It's not practical to think up a new algorithm every time you want to encrypt something. Useful encryption algorithms therefore use an extra piece of data called a key. In order to decrypt data, you need not only the decryption algorithm, but also the key; this means that you can use the same algorithm to encrypt different things and share them with different people. If an encryption algorithm doesn't use a key, then as soon as you know the decryption algorithm, you can decrypt all the things encrypted with the algorithm.
Cryptographic wisdom considers an encryption process secure when the only way to recover a plaintext message from ciphertext is to know or discover the key. Furthermore, this rule should still be true even if every other detail about the encryption process is known.
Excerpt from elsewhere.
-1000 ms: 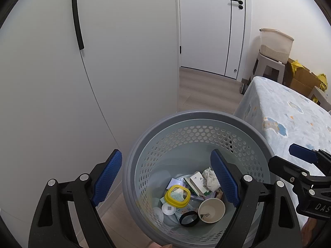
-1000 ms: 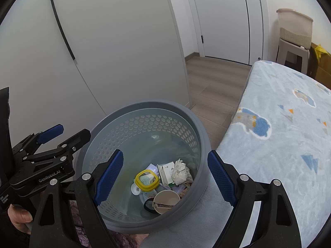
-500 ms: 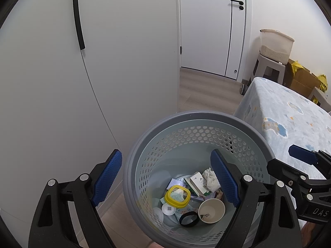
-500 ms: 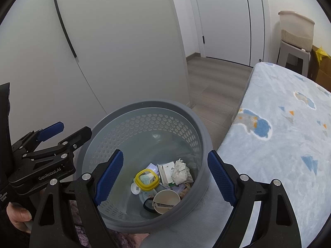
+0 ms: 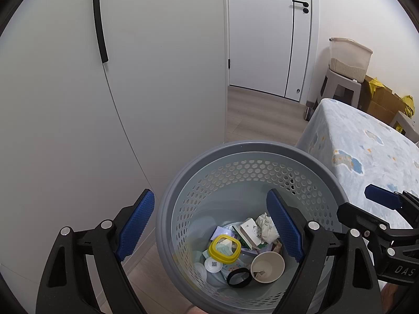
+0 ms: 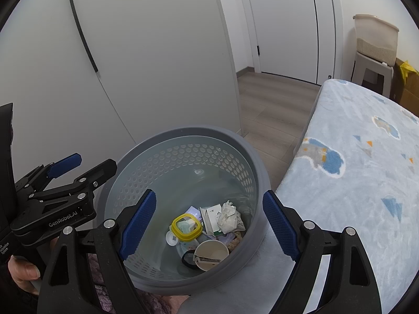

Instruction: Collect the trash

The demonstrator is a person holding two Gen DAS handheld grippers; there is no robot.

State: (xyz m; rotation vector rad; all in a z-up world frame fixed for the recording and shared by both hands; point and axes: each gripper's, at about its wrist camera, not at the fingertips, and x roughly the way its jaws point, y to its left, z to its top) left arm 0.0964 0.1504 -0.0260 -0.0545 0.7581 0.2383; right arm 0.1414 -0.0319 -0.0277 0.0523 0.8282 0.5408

In fact, cryptographers become very concerned about the security of an algorithm when more than a key must be kept secret (for instance, when the algorithm or an important part of it is not disclosed).
There are some things that encryption cannot do. When you encrypt something, you conceal its content, which doesn't necessarily conceal everything useful about it. Attackers may be able to gain important information by looking at the lengths of messages, or the times they're sent, or the senders and receivers; none of that will be changed by encryption.
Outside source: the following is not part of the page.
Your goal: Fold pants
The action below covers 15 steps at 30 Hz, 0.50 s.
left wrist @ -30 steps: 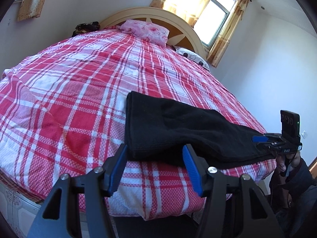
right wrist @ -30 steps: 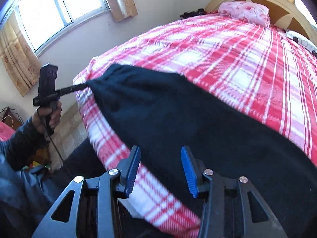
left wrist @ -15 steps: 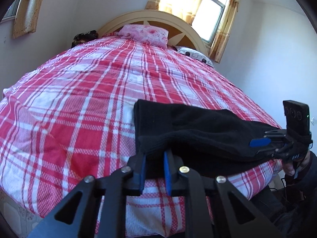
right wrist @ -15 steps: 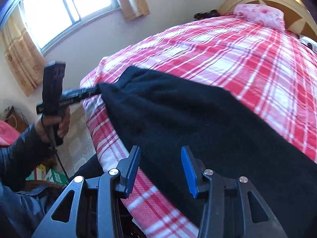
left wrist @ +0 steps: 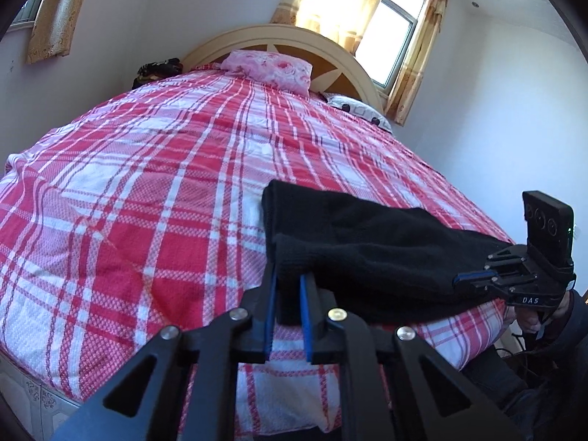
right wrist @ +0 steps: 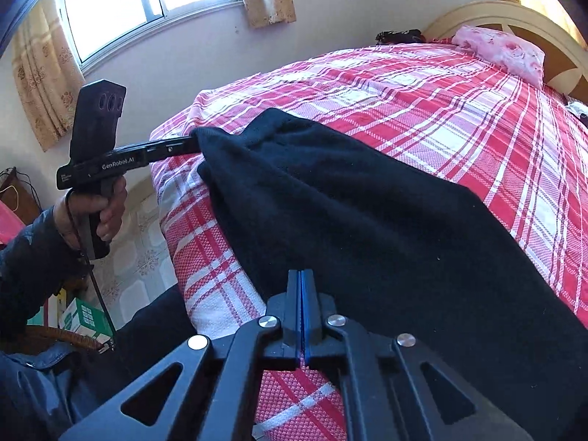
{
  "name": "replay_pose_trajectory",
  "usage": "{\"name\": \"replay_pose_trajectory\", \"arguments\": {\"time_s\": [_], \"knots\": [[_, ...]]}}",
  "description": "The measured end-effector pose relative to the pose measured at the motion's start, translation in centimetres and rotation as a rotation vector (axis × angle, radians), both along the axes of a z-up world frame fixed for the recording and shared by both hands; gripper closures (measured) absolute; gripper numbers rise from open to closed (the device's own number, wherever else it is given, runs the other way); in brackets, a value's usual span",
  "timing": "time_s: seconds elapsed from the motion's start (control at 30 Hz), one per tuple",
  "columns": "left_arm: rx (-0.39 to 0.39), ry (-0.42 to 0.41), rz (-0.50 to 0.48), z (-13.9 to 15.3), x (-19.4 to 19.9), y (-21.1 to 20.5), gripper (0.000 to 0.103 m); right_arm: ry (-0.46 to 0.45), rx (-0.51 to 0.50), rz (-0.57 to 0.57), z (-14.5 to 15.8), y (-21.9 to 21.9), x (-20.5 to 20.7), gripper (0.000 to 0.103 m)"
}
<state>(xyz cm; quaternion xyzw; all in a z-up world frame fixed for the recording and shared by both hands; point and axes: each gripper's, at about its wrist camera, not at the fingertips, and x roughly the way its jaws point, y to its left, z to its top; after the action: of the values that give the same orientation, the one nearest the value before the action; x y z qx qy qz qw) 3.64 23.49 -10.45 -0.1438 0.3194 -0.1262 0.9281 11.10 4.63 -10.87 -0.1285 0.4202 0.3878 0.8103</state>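
Left wrist view: black pants (left wrist: 367, 253), soft knit, lie near the foot edge of the bed (left wrist: 147, 191), long axis running left-right along that edge, one end at each gripper. Left gripper (left wrist: 288, 294) fingers narrow, just closed, clamped on the near left corner of the fabric, which bunches between the blue pads. Right gripper (left wrist: 474, 277) far right at the other end, fingers together against the cloth. Bedspread red-white plaid, woven; pink floral pillow (left wrist: 270, 70) by curved wooden headboard (left wrist: 330, 47).

Right wrist view: pants (right wrist: 367, 213) stretch diagonally from lower right to upper left. Right gripper (right wrist: 301, 294) fingers pressed fully together at the fabric edge; whether cloth is pinched, cannot tell. Left gripper (right wrist: 191, 145) grips the far corner, a hand (right wrist: 95, 213) on its handle.
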Motion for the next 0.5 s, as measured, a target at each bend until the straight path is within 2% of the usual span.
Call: {"name": "replay_pose_trajectory", "arguments": {"time_s": [0.1,0.13,0.17,0.2,0.23,0.33,0.4,0.43,0.47,0.5], "knots": [[0.015,0.009,0.011,-0.3,-0.5,0.1,0.087,-0.072,-0.054,-0.024,0.0,0.0,-0.5,0.1],[0.008,0.012,0.013,-0.3,-0.5,0.3,0.087,-0.09,-0.072,-0.026,0.0,0.1,-0.7,0.09],[0.0,0.015,0.013,-0.4,-0.5,0.4,0.087,-0.116,-0.101,-0.026,-0.1,0.2,-1.0,0.067],[0.001,0.013,0.013,-0.4,-0.5,0.3,0.087,-0.124,-0.112,-0.017,-0.2,0.3,-1.1,0.058],[0.004,0.012,0.01,-0.4,-0.5,0.2,0.087,-0.126,-0.109,-0.007,-0.3,0.4,-1.4,0.055],[0.007,0.014,0.01,-0.3,-0.4,0.1,0.087,-0.119,-0.092,0.005,-0.6,1.0,-1.4,0.055],[-0.001,0.016,0.023,-0.3,-0.5,0.5,0.087,-0.132,-0.111,-0.031,-1.0,1.2,-0.9,0.069],[-0.006,0.013,0.028,-0.3,-0.5,0.7,0.087,-0.116,-0.101,-0.034,-1.2,1.2,-0.7,0.087],[-0.008,0.012,0.033,-0.3,-0.6,0.9,0.087,-0.1,-0.086,-0.034,-1.3,1.3,-0.5,0.094],[-0.009,0.013,0.04,-0.2,-0.6,1.1,0.088,-0.099,-0.085,-0.031,-1.4,1.4,-0.5,0.097]]}}
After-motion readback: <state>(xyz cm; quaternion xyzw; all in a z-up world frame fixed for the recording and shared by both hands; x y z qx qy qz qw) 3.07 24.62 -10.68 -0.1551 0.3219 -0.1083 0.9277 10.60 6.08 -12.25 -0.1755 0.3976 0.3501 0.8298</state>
Furthermore, encrypting something does not protect it from being changed. Somebody who has access to the ciphertext can change it. They won't be able to predict exactly what plaintext you'll get, but it will almost certainly be different. This sort of tampering is normally easy for a human to detect in text but not so if the plaintext was binary data. Since computers are unable to comprehend text, they cannot detect tampering by inspection as humans can. In order to protect a message from modification, and in a way that a computer can detect, you must use integrity protection, which we will discuss. Although some integrity protection systems use encryption, encryption by itself does not provide integrity protection.
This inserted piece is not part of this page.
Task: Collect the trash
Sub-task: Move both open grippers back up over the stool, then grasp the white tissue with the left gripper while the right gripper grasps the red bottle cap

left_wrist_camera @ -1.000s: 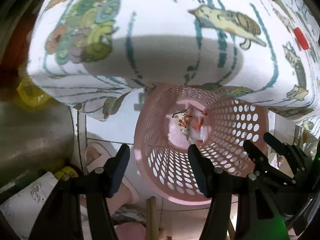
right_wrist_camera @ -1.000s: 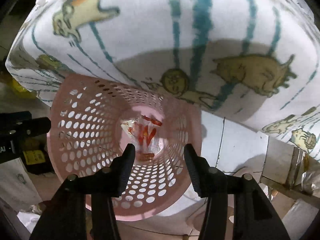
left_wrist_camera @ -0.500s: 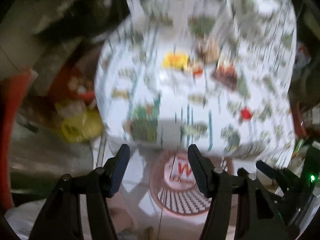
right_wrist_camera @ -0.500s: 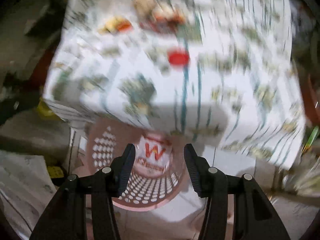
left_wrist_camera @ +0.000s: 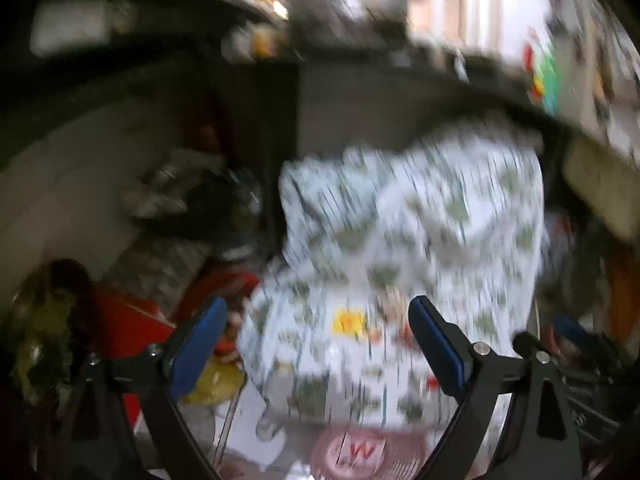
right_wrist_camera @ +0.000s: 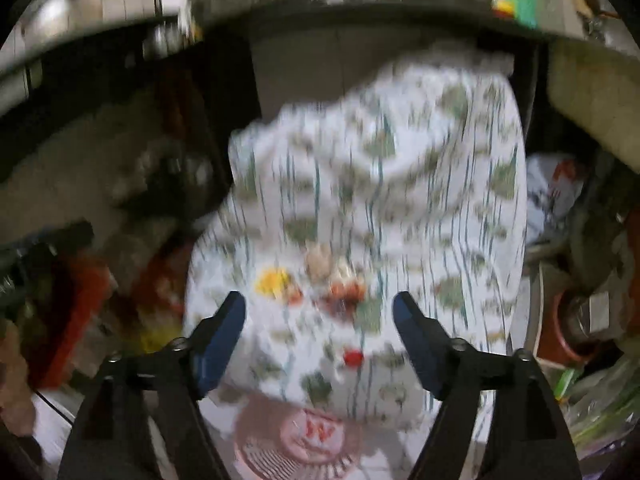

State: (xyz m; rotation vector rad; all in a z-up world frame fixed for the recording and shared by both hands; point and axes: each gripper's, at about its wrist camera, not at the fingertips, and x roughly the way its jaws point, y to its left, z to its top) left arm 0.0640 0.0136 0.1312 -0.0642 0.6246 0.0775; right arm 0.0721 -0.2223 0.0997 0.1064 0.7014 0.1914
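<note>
Both views heavily blurred. Ahead, a table draped in a white patterned tablecloth (right_wrist_camera: 400, 208), scattered with trash: a yellow scrap (right_wrist_camera: 273, 280), a reddish-brown clump (right_wrist_camera: 344, 294), a small red piece (right_wrist_camera: 353, 357) nearer the front edge. Below that edge, on the floor, a pink perforated basket (right_wrist_camera: 296, 436) holding a wrapper with a red "W" (right_wrist_camera: 318, 428). Left of the table, a red container (left_wrist_camera: 120, 320) and something yellow (left_wrist_camera: 212, 380), too smeared to name. Behind, a dark counter with a steel pot (left_wrist_camera: 348, 4) on top.

Left gripper (left_wrist_camera: 316, 344) spread wide, nothing between the fingers, jaws just opened further. Right gripper (right_wrist_camera: 320, 332) likewise spread and empty, jaws also just widened. Neither touching the cloth.
</note>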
The primary characteristic of an encryption algorithm is its strength, which is the amount of effort it takes for somebody to turn the ciphertext into plaintext without having the key. There's no absolute measure of the strength of an encryption algorithm. It's possible to say that some algorithms are very weak (for instance, replacing every letter with the letter three characters later in the alphabet, so that "b" becomes "e" and "c" becomes "f", is definitely a very weak algorithm), and it's possible to say that some algorithms have no known weaknesses. When we discuss particular algorithms, we will mention algorithms that are known to be attackable, or weak. A wide range of algorithms are available that don't have known weaknesses, and in most circumstances, you can and should choose one of them.
In the real world, strength is not the only important characteristic of an encryption algorithm. Some algorithms are much faster to execute than others, for instance, and the speed may depend on the kind of processor you have available. Some algorithms require more memory than others. Some algorithms have legal restrictions on their use, which are different in different countries. Some algorithms are patented and are expensive or difficult to license.
Public key and symmetric algorithms differ on all of these fronts (most notably, symmetric algorithms are much faster than public key algorithms), but the most important difference between them comes from the extra capabilities of public key algorithms. With a symmetric key algorithm, anybody who can encrypt a message can also decrypt the message, and it is therefore important to keep the one key secure so that it is known only by the parties who are trying to communicate. With a public key algorithm, you can make one key public while keeping the other one completely private, so that only you know it.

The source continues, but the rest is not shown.